UInt16 tempMin = (UInt16)(Math.Pow(2,mfvm.cameras[openCamIndex].bitDepth) - 1);
UInt16 tempMax = 0;
UInt64 tempSum = 0;
for (int i = 0; i < acquisition.frameDataShorts.Length; i++)
{
if (acquisition.frameDataShorts[i] < tempMin)
tempMin = acquisition.frameDataShorts[i];
if (acquisition.frameDataShorts[i] > tempMax)
tempMax = acquisition.frameDataShorts[i];
tempSum += acquisition.frameDataShorts[i];
}
I know how to solve this using Tasks with cutting the array myself. However I would love to learn how to use parallel.for for this. Since as I understand it, it should be able to do this very elegantly.
I found this tutorial from MSDN for calculating the Sum, however I have no idea how to extend it to do all three things (min, max and sum) in a single passage.
Results:
Ok I tried PLINQ solution and I have seen some serious improvements.
3 passes (Min, Max, Sum) are on my i7 (2x4 Cores) 4x times faster then sequential aproach. However I tried the same code on Xeon (2x8 core) and results are completelly different. Parallel (again 3 passes) are actually twice as slow as sequential aproach (which is like 5x faster then on my i7).
In the end I have separated the array myself with Task Factory and I have slightly better results on all computers.

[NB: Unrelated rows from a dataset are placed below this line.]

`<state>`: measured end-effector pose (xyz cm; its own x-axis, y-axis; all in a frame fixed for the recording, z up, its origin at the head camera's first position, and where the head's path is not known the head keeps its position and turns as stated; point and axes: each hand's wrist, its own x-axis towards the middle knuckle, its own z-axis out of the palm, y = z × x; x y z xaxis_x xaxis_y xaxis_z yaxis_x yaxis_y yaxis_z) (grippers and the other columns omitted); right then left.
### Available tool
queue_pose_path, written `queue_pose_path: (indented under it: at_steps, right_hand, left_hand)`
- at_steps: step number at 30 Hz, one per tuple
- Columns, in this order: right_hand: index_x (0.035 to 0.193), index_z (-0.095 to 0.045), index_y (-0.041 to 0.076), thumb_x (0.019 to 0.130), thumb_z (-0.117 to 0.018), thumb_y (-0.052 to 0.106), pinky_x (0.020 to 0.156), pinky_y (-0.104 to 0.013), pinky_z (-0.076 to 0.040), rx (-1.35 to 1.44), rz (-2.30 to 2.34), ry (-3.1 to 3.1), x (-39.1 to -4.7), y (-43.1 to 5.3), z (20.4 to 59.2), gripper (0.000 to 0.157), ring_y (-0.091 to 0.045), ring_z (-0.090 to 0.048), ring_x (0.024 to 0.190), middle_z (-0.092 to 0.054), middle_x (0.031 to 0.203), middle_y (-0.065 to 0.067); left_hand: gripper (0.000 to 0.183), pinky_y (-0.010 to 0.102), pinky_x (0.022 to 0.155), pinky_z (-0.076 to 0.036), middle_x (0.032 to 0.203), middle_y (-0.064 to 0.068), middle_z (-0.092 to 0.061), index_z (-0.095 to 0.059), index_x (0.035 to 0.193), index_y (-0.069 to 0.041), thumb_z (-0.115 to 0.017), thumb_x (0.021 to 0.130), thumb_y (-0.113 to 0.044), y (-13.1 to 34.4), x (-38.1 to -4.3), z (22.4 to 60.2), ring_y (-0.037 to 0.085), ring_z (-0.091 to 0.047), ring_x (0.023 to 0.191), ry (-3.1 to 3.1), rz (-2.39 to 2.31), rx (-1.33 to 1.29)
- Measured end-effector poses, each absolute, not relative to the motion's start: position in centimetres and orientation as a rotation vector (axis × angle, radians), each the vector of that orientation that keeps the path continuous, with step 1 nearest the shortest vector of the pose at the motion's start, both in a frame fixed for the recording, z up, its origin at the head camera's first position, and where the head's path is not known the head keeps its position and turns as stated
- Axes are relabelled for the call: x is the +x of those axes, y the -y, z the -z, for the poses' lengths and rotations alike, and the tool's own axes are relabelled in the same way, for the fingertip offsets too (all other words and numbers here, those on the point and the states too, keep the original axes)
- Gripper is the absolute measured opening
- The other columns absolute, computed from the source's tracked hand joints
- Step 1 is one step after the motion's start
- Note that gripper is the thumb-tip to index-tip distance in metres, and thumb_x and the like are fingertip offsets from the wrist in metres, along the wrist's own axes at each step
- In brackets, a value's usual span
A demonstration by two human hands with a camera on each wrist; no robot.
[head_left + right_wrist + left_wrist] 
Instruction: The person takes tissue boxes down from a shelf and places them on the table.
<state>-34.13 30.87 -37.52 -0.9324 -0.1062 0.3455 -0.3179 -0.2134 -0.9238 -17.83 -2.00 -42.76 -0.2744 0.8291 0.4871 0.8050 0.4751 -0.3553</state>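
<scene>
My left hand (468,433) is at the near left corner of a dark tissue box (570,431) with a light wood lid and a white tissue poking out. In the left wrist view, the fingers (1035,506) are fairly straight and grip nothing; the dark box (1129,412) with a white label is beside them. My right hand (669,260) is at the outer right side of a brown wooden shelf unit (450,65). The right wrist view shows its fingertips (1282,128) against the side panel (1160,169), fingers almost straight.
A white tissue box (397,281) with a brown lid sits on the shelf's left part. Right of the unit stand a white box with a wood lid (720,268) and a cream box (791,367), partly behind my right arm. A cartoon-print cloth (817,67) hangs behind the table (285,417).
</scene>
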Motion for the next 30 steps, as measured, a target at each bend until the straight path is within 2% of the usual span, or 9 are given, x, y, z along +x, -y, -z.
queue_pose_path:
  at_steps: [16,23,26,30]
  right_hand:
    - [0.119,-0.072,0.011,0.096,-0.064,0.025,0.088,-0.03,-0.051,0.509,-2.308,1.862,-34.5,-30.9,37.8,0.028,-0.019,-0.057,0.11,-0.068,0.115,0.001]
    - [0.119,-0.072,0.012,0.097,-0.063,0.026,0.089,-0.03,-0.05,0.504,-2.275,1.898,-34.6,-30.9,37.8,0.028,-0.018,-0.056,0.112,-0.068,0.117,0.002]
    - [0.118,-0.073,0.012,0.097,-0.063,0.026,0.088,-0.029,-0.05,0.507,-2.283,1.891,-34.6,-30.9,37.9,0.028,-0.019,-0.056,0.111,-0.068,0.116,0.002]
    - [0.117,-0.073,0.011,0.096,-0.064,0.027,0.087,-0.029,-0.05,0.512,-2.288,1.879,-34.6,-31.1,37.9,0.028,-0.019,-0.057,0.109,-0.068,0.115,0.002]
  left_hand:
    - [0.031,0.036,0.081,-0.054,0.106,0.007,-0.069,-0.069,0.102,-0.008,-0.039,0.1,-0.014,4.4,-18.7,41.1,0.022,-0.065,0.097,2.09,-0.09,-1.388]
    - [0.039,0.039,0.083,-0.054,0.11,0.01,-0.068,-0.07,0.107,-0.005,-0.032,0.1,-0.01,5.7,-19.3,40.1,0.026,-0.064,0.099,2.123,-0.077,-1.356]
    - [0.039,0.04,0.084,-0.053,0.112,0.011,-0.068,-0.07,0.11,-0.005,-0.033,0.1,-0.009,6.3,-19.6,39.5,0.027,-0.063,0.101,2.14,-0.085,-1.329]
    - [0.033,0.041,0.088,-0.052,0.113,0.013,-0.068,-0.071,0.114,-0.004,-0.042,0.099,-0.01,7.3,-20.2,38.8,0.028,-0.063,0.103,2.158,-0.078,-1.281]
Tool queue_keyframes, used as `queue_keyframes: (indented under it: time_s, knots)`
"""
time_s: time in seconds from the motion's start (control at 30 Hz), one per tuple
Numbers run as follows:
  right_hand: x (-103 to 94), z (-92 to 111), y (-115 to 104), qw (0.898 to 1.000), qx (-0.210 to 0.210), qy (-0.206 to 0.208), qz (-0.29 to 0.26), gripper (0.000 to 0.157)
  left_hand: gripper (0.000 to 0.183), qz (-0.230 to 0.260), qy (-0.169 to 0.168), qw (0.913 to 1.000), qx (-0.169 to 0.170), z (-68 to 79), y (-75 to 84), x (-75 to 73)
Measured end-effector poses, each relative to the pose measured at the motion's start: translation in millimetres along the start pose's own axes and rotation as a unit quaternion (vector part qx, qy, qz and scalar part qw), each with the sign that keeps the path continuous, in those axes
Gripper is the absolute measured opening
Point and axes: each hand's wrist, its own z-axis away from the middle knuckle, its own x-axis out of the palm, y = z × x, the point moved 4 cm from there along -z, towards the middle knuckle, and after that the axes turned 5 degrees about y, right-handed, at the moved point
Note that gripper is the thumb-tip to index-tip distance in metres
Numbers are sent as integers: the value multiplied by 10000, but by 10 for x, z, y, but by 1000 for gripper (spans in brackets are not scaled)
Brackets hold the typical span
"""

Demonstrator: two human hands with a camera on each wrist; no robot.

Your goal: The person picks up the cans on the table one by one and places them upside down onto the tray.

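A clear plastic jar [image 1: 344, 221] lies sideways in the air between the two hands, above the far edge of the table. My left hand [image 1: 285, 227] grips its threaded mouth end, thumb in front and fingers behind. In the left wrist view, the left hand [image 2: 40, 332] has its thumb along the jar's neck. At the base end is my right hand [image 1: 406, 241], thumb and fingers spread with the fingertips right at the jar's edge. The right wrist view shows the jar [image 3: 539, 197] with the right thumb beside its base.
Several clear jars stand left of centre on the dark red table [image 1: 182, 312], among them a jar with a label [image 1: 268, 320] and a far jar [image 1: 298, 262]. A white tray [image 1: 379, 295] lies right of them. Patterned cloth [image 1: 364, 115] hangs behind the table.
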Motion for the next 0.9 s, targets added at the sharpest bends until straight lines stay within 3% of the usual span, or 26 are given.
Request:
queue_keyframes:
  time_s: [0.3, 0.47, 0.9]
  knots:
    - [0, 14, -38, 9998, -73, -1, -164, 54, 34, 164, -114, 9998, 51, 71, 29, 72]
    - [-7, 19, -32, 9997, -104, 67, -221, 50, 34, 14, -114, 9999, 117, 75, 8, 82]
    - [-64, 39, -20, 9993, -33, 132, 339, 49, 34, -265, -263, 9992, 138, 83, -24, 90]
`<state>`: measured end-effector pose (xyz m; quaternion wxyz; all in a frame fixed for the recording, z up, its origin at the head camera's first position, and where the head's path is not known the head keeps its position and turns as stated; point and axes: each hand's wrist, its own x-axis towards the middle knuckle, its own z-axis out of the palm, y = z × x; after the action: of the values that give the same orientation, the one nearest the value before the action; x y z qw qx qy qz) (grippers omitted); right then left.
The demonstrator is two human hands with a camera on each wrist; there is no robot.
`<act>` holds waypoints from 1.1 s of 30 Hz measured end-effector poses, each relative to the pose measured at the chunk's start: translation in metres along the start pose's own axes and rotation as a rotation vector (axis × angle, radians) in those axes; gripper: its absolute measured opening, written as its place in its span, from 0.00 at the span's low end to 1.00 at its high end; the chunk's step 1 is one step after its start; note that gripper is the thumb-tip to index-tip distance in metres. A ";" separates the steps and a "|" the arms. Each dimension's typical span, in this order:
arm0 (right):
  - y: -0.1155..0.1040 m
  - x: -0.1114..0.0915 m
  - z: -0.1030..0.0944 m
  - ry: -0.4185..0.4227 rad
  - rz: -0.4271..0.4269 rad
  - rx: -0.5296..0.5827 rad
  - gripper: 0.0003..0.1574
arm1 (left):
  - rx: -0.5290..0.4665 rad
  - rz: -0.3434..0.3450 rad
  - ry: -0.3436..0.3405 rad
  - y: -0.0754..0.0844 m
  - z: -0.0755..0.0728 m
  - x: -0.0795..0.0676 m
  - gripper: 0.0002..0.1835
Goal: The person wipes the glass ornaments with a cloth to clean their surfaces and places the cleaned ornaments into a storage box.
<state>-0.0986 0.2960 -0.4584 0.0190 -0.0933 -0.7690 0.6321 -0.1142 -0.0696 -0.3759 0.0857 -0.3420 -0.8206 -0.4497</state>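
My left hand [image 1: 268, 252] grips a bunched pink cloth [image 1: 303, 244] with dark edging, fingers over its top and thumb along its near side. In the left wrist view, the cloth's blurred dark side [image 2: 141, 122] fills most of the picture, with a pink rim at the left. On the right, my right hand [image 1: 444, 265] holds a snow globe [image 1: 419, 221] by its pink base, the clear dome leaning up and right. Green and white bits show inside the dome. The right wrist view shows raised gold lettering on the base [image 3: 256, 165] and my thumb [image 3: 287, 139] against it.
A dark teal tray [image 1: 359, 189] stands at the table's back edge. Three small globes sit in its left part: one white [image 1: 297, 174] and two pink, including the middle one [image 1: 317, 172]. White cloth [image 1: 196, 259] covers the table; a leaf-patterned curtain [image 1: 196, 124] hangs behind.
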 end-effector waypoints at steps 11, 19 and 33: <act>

I assume that the main issue here is that three different variables are have to be remembered each iteration. You can utilize Tuple for this purpose:
var lockObject = new object();
var arr = Enumerable.Range(0, 1000000).ToArray();
long total = 0;
var min = arr[0];
var max = arr[0];
Parallel.For(0, arr.Length,
() => new Tuple<long, int, int>(0, arr[0], arr[0]),
(i, loop, temp) => new Tuple<long, int, int>(temp.Item1 + arr[i], Math.Min(temp.Item2, arr[i]),
Math.Max(temp.Item3, arr[i])),
x =>
{
lock (lockObject)
{
total += x.Item1;
min = Math.Min(min, x.Item2);
max = Math.Max(max, x.Item3);
}
}
);
I must warn you, though, that this implementation runs about 10x slower (on my machine) than the simple for loop approach you demonstrated in your question, so proceed with caution.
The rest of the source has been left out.